WHAT NEEDS TO BE DONE: Across all the entries, tally the lines holding the word "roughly", and give the number by itself.
#### GIVEN RECORDS
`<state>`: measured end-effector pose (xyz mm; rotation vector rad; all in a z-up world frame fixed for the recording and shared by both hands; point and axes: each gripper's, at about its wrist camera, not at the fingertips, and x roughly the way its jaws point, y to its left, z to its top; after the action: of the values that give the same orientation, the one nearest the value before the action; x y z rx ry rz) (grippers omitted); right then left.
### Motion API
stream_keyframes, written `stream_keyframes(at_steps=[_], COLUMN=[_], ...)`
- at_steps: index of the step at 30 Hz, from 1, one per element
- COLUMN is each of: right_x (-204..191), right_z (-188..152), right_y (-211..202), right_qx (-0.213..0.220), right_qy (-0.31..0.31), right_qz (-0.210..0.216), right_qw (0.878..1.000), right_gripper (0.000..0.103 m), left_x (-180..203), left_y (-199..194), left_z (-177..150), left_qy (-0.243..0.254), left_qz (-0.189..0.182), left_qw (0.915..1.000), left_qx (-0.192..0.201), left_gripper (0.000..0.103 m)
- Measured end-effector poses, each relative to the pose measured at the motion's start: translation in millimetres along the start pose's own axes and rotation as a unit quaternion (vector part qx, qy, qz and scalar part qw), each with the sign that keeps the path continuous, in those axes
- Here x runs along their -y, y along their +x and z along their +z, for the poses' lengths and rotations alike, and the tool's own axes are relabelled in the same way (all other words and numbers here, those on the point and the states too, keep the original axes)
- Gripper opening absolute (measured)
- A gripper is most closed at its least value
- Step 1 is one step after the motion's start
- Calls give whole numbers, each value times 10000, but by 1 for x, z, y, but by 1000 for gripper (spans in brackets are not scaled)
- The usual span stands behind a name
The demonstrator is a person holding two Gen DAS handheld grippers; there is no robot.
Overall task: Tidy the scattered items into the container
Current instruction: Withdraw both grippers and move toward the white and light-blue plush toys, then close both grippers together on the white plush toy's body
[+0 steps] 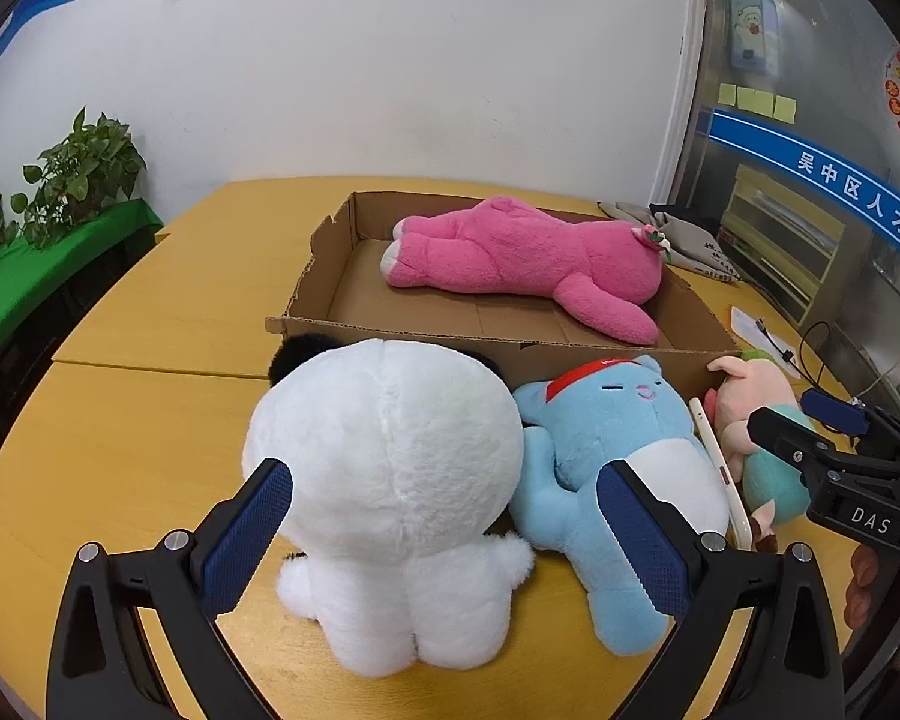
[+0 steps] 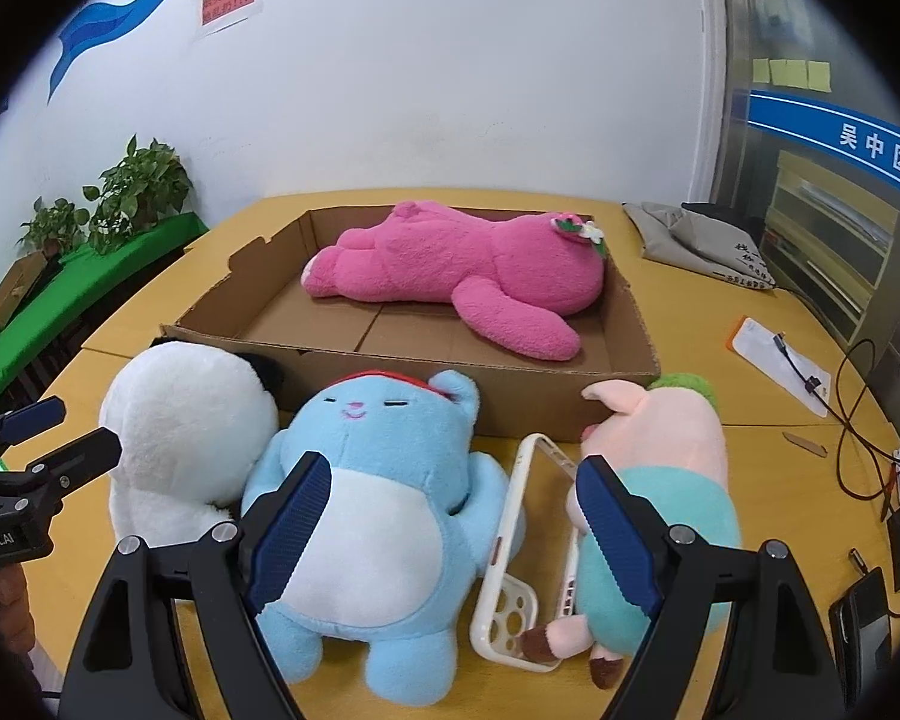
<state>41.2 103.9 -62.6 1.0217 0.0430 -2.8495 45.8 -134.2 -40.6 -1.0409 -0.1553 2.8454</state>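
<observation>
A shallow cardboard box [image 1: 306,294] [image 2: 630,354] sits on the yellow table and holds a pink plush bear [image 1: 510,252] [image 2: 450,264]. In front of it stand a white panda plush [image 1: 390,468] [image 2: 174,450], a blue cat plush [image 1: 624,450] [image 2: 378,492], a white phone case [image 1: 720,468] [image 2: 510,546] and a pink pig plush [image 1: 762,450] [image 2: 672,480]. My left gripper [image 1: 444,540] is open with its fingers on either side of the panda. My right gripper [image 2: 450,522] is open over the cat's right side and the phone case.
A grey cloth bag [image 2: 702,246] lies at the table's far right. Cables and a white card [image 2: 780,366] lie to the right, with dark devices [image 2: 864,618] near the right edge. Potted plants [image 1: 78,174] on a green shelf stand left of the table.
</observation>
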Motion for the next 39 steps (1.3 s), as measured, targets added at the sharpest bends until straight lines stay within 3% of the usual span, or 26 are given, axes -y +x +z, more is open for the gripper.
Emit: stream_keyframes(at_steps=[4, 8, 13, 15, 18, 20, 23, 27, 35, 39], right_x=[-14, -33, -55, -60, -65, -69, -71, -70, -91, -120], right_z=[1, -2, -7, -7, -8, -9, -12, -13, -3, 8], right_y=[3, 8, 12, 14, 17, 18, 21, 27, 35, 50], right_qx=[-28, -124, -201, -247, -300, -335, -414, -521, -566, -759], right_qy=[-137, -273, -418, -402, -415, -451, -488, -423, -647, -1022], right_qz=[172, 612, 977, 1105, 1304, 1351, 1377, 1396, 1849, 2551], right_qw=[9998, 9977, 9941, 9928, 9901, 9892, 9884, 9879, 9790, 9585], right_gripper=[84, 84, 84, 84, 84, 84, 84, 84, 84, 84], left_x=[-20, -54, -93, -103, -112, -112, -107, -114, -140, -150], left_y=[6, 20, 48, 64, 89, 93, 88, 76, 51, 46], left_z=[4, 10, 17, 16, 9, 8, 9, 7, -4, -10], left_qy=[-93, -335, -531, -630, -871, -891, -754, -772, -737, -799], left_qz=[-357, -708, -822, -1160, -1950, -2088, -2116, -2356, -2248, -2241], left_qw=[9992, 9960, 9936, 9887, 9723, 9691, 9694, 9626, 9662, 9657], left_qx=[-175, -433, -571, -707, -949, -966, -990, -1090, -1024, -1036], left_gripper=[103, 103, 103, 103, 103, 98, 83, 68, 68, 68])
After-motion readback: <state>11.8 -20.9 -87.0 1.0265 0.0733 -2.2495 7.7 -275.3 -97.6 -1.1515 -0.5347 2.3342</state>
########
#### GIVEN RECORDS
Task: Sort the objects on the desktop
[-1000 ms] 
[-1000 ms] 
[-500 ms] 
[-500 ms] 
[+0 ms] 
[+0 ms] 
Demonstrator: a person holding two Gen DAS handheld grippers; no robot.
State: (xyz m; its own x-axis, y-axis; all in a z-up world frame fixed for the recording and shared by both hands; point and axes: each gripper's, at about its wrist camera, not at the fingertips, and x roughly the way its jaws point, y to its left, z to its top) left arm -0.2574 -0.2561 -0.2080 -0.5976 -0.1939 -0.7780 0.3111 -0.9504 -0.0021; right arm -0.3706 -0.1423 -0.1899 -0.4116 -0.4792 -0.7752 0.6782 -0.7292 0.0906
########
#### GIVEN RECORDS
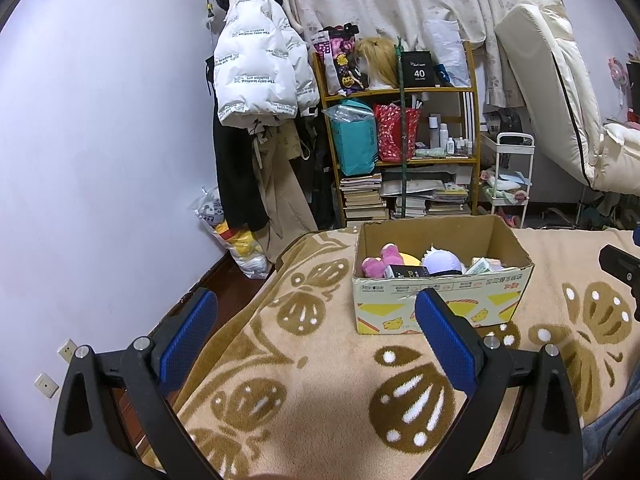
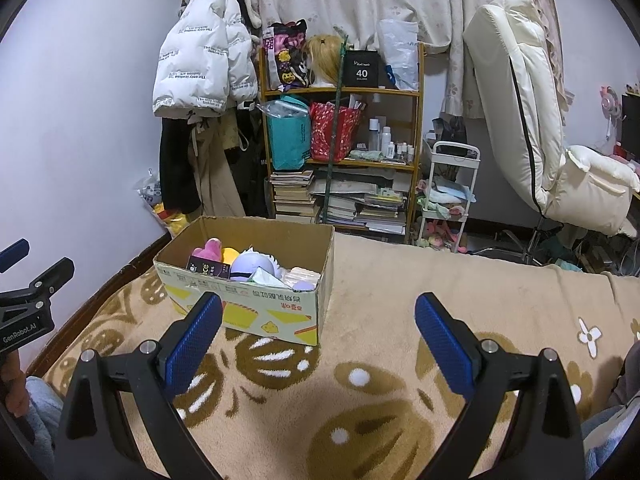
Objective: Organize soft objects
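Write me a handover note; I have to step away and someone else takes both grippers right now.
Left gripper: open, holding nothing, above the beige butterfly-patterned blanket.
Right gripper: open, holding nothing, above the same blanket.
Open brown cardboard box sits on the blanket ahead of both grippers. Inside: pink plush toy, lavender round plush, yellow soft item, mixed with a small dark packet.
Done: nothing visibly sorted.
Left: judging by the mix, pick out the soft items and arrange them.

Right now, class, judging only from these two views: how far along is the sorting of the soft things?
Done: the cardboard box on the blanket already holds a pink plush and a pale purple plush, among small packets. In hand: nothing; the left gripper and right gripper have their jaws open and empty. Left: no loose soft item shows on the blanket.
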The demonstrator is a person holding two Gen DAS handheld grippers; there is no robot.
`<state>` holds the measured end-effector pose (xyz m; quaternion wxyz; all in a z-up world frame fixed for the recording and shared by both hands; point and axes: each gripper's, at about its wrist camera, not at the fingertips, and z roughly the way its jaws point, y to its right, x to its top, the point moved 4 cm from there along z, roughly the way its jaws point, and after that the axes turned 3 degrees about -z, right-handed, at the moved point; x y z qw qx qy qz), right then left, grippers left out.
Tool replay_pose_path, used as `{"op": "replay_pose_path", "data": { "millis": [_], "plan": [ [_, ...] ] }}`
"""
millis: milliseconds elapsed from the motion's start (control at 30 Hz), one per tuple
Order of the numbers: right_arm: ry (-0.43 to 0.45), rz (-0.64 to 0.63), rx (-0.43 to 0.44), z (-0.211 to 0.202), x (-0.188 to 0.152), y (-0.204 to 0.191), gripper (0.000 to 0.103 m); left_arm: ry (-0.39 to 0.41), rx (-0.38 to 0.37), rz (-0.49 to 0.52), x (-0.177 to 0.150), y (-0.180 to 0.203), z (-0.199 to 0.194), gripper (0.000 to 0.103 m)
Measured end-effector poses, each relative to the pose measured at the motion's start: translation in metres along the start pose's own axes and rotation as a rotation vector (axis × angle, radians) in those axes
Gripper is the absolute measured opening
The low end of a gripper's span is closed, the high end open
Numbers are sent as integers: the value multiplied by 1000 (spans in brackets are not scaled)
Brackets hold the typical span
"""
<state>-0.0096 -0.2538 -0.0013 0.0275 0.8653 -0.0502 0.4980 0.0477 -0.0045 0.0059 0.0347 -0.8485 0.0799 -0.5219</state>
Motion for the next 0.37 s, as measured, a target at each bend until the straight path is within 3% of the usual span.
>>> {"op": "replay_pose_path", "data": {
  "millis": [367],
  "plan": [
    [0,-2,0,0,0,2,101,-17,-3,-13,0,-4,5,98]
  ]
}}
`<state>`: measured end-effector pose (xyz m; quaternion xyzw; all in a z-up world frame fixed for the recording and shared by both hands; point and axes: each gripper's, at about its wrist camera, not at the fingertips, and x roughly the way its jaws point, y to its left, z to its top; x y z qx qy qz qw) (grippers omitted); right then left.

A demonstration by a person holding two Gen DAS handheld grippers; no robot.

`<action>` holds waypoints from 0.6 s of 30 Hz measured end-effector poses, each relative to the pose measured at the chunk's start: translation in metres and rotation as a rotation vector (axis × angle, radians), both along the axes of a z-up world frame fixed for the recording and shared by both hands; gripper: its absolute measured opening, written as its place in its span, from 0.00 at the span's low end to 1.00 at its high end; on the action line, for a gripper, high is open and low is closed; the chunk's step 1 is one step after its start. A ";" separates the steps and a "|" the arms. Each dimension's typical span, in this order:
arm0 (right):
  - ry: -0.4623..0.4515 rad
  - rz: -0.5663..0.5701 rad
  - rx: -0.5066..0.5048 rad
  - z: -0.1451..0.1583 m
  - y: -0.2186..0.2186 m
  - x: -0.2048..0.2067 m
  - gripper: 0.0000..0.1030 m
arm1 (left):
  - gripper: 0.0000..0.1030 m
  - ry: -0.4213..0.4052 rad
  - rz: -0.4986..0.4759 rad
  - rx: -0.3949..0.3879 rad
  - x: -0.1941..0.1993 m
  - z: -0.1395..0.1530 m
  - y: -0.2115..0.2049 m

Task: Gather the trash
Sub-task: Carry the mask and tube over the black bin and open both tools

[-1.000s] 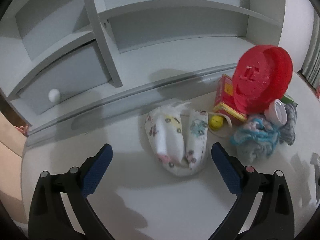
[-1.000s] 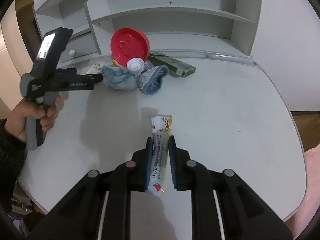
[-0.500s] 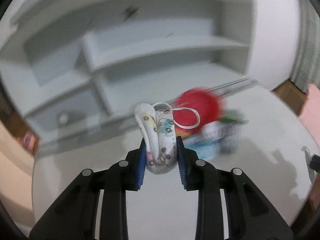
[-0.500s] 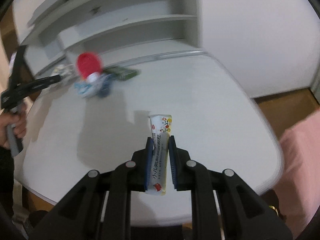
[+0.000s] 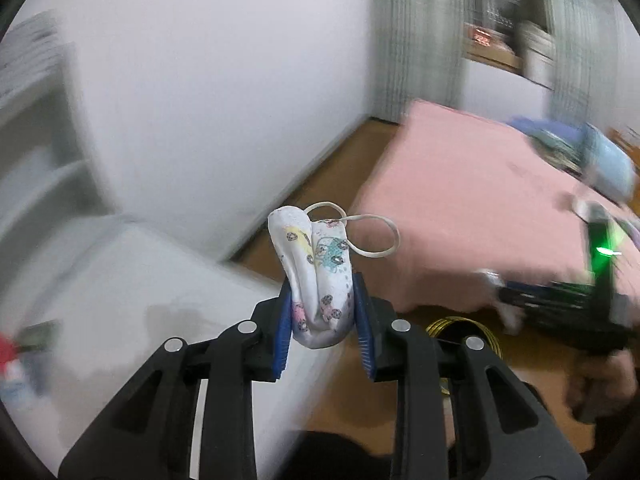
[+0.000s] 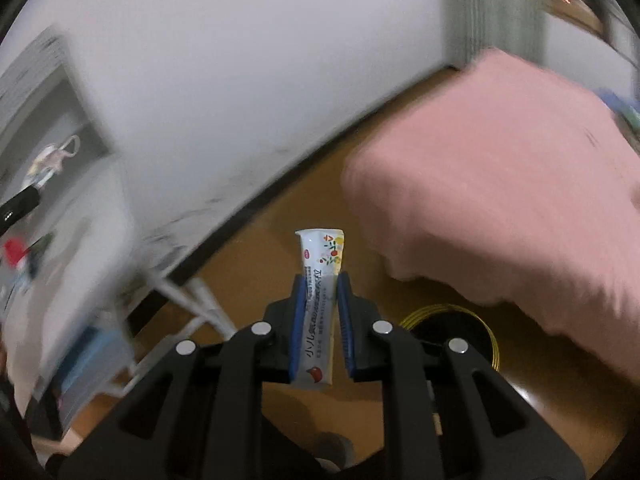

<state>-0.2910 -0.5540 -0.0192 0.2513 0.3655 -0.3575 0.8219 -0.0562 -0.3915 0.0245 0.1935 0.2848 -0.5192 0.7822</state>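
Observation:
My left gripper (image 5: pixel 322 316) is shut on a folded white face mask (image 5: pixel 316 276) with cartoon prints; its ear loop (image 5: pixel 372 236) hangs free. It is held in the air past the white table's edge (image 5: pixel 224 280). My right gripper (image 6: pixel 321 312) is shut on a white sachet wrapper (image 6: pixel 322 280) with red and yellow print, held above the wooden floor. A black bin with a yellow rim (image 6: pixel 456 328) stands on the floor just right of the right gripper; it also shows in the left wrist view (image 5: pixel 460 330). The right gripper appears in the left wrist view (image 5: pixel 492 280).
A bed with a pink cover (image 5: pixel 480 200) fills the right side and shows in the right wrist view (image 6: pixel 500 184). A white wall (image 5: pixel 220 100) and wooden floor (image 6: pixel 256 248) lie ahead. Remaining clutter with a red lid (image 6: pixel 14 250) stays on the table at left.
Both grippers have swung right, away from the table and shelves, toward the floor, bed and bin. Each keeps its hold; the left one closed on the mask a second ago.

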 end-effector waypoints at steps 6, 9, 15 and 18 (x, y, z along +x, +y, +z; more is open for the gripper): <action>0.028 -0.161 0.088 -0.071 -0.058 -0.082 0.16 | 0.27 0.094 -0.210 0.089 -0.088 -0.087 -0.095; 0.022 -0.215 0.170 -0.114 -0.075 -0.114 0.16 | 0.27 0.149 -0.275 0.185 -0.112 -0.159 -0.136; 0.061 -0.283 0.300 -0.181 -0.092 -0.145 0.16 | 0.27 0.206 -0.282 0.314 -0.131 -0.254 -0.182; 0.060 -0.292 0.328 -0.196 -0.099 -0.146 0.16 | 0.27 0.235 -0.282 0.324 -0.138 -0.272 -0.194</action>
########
EXERCISE OUTPUT: 4